## Goal of the exercise
Transcribe the entire listing faithfully; every line must match the original.

##### Material provided

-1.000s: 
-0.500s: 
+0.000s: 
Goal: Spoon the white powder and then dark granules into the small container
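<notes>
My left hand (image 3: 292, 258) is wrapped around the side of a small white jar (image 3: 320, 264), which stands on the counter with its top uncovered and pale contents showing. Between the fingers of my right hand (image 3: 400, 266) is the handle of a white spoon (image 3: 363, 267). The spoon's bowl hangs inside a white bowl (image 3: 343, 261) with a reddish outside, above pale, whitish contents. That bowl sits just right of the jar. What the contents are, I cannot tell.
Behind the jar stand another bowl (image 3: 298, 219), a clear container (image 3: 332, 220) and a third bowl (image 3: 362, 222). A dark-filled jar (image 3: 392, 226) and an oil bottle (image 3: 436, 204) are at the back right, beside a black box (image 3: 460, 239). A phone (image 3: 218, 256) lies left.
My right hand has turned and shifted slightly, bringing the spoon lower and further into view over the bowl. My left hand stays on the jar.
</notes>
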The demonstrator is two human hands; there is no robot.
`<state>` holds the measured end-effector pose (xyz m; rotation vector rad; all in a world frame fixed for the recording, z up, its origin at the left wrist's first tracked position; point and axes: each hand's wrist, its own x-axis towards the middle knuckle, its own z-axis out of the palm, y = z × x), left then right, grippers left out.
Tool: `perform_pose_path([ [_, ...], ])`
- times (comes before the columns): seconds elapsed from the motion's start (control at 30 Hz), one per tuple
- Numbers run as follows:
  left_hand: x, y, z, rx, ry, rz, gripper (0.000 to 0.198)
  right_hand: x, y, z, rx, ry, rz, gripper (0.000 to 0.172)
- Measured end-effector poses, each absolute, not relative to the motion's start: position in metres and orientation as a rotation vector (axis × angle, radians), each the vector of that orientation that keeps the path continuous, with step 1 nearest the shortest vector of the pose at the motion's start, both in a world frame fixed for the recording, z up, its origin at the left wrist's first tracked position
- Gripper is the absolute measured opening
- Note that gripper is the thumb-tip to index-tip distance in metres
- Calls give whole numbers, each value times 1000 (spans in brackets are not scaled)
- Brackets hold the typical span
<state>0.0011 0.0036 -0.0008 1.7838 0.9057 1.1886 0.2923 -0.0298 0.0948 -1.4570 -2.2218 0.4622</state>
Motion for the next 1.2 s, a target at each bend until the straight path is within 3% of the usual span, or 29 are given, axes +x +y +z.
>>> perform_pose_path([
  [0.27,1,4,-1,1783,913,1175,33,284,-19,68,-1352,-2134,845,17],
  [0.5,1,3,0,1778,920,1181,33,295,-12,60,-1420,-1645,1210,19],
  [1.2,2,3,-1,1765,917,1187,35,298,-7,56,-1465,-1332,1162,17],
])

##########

## The completed task
-1.000s: 
-0.500s: 
+0.000s: 
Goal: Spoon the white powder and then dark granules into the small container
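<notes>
My left hand (image 3: 292, 258) is wrapped around the side of a small white jar (image 3: 320, 264), which stands on the counter with its top uncovered and pale contents showing. Between the fingers of my right hand (image 3: 400, 266) is the handle of a white spoon (image 3: 363, 267). The spoon's bowl hangs inside a white bowl (image 3: 343, 261) with a reddish outside, above pale, whitish contents. That bowl sits just right of the jar. What the contents are, I cannot tell.
Behind the jar stand another bowl (image 3: 298, 219), a clear container (image 3: 332, 220) and a third bowl (image 3: 362, 222). A dark-filled jar (image 3: 392, 226) and an oil bottle (image 3: 436, 204) are at the back right, beside a black box (image 3: 460, 239). A phone (image 3: 218, 256) lies left.
My right hand has turned and shifted slightly, bringing the spoon lower and further into view over the bowl. My left hand stays on the jar.
</notes>
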The demonstrator is two human hands; there is no robot.
`<state>` holds the measured end-effector pose (xyz m; rotation vector rad; all in a world frame fixed for the recording, z up, its origin at the left wrist's first tracked position; point and axes: each hand's wrist, its own x-axis towards the middle knuckle, its own z-axis out of the palm, y = z × x), left then right, grippers left out.
Tool: `perform_pose_path([ [_, ...], ])`
- times (comes before the columns): seconds elapsed from the motion's start (control at 30 Hz), one per tuple
- Numbers run as follows:
  left_hand: x, y, z, rx, ry, rz, gripper (0.000 to 0.198)
  right_hand: x, y, z, rx, ry, rz, gripper (0.000 to 0.172)
- Measured end-effector poses, each absolute, not relative to the motion's start: position in metres and orientation as a rotation vector (axis × angle, radians), each the vector of that orientation that keeps the path continuous, with step 1 nearest the shortest vector of the pose at the motion's start, both in a world frame fixed for the recording, z up, its origin at the left wrist's first tracked position
- Gripper is the absolute measured opening
- Note that gripper is the thumb-tip to index-tip distance in metres
- Calls give whole numbers, each value times 1000 (spans in brackets are not scaled)
- Brackets hold the typical span
<state>0.0011 0.0036 -0.0008 1.7838 0.9057 1.1886 0.2923 -0.0298 0.0948 -1.4570 -2.2218 0.4622</state>
Motion for the next 1.2 s, a target at each bend until the straight path is within 3% of the usual span, or 29 are given, axes +x +y +z.
>>> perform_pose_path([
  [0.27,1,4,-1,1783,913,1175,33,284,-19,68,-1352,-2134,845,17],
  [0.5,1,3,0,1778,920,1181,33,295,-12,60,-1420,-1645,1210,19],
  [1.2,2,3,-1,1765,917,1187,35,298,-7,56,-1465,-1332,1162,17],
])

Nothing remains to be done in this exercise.